[Dataset excerpts]
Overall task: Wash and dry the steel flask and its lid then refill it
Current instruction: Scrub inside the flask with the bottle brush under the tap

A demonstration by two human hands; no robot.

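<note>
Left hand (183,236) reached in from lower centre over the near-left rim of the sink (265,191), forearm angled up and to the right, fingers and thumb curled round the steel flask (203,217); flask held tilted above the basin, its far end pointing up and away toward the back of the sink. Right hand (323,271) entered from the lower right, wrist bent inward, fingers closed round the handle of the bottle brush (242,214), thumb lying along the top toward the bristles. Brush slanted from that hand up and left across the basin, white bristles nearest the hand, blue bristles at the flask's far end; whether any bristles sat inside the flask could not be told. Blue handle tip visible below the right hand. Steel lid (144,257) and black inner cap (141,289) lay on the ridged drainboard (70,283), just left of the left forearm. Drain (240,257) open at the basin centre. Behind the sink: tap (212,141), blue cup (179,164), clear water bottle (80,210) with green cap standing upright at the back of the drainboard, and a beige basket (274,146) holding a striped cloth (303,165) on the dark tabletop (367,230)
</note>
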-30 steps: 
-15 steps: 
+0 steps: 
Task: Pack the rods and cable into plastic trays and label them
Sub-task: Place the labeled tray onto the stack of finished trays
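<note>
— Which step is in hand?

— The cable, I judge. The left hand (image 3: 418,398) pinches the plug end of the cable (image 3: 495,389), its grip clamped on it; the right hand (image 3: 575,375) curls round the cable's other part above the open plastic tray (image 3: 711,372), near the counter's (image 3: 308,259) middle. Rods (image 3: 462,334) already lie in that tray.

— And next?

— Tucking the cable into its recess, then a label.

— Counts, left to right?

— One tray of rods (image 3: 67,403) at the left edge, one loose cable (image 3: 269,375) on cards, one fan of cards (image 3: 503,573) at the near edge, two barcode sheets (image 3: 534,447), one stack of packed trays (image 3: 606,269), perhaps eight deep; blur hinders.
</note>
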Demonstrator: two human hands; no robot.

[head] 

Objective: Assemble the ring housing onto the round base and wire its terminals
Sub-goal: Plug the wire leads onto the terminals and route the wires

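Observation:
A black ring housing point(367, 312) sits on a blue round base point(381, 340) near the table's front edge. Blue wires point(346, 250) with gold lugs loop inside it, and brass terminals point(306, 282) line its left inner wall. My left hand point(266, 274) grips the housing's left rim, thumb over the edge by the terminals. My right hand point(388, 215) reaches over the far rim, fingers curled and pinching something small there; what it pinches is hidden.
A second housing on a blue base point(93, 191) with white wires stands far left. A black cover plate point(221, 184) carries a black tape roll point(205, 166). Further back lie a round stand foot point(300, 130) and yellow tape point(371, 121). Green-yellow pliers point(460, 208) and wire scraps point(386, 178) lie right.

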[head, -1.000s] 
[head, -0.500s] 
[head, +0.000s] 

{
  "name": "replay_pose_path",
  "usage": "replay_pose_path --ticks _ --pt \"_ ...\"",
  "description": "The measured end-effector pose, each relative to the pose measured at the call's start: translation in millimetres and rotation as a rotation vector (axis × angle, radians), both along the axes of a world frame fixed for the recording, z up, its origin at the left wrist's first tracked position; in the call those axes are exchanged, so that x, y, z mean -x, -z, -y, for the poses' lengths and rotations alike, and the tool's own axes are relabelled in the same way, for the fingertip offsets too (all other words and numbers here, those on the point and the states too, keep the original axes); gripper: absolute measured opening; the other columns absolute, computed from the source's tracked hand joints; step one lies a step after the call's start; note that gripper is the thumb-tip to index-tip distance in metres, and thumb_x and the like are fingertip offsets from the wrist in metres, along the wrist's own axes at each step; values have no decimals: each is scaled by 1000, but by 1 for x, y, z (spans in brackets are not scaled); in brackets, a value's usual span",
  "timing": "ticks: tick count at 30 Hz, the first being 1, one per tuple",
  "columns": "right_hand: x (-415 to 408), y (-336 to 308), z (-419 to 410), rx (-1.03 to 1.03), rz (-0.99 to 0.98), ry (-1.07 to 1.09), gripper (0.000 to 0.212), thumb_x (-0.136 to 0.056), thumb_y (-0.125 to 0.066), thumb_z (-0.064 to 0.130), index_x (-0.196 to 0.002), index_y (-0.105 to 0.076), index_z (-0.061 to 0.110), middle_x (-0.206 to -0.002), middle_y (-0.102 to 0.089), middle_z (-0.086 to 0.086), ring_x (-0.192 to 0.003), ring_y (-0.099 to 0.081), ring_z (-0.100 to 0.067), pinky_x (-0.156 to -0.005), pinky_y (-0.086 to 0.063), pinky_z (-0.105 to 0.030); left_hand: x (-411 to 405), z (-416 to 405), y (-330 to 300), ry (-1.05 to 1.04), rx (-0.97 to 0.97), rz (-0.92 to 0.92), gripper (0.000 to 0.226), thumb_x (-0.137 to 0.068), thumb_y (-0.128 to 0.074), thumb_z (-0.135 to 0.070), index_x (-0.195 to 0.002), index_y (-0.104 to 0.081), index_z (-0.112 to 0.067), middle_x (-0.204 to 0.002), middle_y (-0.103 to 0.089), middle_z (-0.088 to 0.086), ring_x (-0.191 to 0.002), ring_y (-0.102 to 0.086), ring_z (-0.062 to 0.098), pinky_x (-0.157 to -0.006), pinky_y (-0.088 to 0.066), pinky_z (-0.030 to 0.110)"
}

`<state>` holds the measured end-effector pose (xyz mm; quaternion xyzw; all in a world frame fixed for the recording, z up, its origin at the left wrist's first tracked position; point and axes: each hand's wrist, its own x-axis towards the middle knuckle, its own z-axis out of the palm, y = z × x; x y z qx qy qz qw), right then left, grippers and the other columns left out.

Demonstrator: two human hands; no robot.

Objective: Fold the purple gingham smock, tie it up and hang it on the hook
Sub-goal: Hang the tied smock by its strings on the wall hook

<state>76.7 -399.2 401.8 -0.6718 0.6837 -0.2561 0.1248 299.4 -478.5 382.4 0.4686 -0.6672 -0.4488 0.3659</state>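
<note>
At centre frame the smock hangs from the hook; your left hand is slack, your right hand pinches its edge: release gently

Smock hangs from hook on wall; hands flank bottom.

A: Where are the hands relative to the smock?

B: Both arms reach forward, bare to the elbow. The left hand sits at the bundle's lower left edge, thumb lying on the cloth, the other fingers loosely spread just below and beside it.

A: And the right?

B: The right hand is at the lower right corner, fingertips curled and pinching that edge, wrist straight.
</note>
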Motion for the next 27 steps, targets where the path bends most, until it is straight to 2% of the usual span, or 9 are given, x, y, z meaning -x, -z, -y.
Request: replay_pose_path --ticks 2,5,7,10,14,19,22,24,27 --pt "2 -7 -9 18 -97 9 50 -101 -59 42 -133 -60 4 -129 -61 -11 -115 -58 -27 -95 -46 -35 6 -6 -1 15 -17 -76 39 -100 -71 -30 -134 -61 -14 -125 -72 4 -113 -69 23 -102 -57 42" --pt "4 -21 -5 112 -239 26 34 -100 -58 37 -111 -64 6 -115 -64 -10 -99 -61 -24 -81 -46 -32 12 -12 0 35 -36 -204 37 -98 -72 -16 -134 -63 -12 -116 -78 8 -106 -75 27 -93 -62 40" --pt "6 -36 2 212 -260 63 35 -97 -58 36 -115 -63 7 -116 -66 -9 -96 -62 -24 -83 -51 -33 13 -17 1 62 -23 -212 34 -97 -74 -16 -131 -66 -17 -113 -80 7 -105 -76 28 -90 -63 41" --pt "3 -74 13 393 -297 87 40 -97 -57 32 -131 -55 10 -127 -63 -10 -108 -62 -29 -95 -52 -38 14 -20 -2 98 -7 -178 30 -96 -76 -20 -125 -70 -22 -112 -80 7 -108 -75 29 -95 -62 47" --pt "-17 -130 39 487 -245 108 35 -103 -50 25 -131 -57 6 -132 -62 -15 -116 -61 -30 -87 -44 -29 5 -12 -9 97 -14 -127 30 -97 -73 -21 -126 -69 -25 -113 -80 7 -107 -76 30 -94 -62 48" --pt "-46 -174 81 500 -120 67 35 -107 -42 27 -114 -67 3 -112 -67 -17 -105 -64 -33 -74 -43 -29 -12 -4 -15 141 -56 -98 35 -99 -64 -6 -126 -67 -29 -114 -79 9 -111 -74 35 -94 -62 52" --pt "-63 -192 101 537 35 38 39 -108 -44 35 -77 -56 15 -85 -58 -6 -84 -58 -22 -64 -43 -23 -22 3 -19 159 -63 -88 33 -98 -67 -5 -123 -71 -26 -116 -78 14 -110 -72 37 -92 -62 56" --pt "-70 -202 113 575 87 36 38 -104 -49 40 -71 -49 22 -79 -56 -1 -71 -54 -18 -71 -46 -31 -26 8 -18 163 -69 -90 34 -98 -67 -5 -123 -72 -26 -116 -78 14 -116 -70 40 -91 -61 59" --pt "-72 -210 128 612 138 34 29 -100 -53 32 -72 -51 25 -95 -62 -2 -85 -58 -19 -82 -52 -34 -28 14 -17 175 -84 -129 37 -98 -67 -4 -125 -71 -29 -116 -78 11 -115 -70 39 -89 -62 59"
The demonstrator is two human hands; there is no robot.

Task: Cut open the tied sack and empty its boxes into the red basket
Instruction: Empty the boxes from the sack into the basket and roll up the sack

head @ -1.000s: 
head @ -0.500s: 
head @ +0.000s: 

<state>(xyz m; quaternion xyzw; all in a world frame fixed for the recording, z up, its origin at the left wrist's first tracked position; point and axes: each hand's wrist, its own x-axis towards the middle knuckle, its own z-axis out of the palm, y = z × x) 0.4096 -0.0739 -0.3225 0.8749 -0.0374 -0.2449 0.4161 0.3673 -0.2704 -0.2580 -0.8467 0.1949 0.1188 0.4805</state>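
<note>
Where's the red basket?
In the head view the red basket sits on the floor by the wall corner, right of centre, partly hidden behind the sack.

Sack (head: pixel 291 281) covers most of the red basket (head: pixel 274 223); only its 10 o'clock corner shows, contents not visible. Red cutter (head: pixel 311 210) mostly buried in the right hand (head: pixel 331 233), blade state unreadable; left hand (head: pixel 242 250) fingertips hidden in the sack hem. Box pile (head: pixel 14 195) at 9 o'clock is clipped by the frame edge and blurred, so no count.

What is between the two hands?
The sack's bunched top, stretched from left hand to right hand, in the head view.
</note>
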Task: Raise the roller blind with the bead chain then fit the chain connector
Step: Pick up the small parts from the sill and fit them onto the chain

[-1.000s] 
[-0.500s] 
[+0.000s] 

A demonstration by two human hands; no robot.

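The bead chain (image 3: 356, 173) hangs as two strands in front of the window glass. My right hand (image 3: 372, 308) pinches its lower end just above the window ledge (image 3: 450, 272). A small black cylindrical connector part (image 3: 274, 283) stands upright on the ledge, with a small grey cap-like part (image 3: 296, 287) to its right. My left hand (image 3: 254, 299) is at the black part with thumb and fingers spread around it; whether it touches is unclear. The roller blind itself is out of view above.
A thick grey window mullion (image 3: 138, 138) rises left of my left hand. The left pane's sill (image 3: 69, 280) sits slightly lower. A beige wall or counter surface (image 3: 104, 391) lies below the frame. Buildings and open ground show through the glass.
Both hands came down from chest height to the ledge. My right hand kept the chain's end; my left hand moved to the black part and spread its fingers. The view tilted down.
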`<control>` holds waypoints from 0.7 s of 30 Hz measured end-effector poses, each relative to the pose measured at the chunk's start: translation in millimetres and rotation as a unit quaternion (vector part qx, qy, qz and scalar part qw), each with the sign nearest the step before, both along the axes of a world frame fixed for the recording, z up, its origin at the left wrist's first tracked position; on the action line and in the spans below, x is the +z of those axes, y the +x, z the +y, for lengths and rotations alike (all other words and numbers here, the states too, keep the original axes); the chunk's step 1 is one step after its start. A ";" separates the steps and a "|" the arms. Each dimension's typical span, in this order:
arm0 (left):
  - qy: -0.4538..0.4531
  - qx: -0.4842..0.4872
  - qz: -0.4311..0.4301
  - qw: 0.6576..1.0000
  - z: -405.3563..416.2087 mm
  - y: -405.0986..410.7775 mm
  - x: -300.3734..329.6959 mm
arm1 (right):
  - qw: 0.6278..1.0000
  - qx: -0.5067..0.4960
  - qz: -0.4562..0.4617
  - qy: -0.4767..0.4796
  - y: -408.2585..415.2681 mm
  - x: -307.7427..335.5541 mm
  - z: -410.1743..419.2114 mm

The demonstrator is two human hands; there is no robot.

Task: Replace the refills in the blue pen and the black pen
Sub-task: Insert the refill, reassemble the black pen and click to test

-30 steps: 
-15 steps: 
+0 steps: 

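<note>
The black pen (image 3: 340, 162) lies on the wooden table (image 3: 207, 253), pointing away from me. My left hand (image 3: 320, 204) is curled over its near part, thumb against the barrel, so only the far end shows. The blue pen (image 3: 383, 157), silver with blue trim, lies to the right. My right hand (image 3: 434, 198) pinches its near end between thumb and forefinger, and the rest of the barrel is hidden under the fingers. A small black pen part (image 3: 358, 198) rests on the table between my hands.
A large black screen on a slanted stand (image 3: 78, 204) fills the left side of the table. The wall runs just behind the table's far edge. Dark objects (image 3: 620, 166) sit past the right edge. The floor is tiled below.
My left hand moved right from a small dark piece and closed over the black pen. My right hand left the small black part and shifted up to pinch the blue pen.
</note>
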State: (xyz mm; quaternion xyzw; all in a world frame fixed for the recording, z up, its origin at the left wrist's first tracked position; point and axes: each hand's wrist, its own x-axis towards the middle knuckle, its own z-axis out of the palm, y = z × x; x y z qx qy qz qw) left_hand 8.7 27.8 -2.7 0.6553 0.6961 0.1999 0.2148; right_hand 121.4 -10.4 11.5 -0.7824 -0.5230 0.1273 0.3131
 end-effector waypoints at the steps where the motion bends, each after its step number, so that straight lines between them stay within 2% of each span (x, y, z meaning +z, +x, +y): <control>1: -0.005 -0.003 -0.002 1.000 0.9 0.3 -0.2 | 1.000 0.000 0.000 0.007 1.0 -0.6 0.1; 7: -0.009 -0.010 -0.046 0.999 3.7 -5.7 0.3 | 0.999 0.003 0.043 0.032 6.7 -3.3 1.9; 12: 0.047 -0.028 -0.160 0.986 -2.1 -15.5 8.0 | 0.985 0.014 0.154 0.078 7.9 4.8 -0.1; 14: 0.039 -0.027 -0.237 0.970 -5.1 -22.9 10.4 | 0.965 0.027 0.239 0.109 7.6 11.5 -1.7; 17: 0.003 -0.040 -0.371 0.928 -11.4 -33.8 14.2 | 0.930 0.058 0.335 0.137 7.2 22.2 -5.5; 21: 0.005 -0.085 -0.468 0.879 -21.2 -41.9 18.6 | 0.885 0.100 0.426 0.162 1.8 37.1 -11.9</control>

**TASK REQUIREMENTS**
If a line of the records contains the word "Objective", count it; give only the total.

**EXERCISE ANSWER**
2